[Requirement]:
Print the listing as it stands, omitting all images.

[Information provided]:
☆ ☆ ☆ ☆ ☆ ☆ ☆
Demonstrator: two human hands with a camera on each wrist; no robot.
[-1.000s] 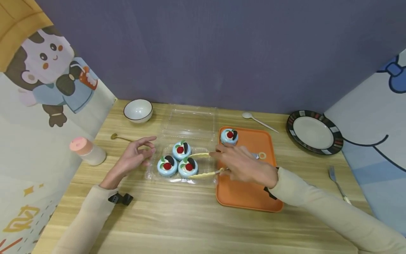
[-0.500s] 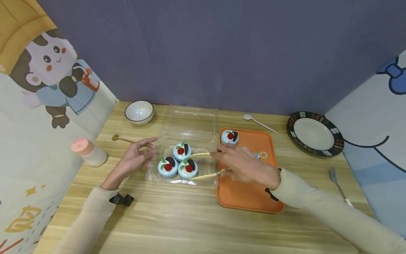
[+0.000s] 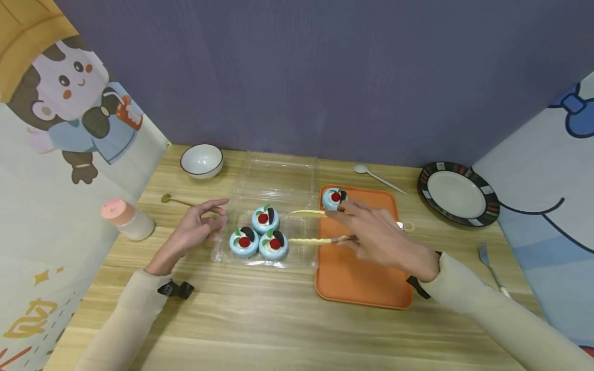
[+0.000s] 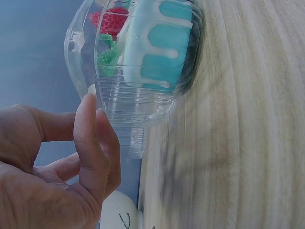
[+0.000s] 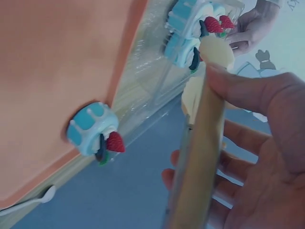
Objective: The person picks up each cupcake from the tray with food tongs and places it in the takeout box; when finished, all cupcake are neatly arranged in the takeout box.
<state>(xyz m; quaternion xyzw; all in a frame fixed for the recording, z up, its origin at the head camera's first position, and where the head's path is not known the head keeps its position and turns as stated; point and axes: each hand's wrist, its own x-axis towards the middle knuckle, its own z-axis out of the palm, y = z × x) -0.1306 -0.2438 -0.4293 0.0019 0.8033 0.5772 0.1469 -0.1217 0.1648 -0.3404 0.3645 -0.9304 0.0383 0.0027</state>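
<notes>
My right hand grips a pair of tongs with pale yellow tips, thumb on one arm and fingers along the other. The tongs are spread, their tips just right of the cupcakes, nothing between them. Three light-blue toy cupcakes, topped with a red berry, a dark cookie and green leaves, sit at the left of a clear plastic container. Its lid lies folded back. My left hand is loosely bent at the container's left side, a fingertip right at the rim in the left wrist view.
An orange tray lies under the right hand, with another cupcake at its back left corner. Around these are a bowl, a small gold spoon, a pink-capped bottle, a white spoon, a dark-rimmed plate and a fork.
My right hand has drawn the tongs to the right and slightly up, so their tips have come away from beside the front cupcake. The left hand stays at the container.
</notes>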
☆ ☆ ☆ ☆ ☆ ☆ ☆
[Output below]:
Demonstrator: two human hands with a camera on each wrist; no robot.
[-1.000s] 
[-0.500s] 
[+0.000s] 
[+0.000s] 
[+0.000s] 
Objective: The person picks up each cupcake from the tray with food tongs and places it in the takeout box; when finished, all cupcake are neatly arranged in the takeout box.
<state>(xyz m; quaternion xyzw; all in a frame fixed for the recording, z up, its origin at the head camera's first position, and where the head's path is not known the head keeps its position and turns as stated; point and axes: each hand's wrist, its own x-axis towards the middle knuckle, its own z-axis out of the palm, y = z × x) -0.1306 -0.2438 -0.4293 0.0019 0.8033 0.5772 0.1469 -0.1217 0.1648 -0.3404 0.3645 -0.9304 0.0383 0.0027</state>
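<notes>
My right hand grips a pair of tongs with pale yellow tips, thumb on one arm and fingers along the other. The tongs are spread, their tips just right of the cupcakes, nothing between them. Three light-blue toy cupcakes, topped with a red berry, a dark cookie and green leaves, sit at the left of a clear plastic container. Its lid lies folded back. My left hand is loosely bent at the container's left side, a fingertip right at the rim in the left wrist view.
An orange tray lies under the right hand, with another cupcake at its back left corner. Around these are a bowl, a small gold spoon, a pink-capped bottle, a white spoon, a dark-rimmed plate and a fork.
My right hand has drawn the tongs to the right and slightly up, so their tips have come away from beside the front cupcake. The left hand stays at the container.
</notes>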

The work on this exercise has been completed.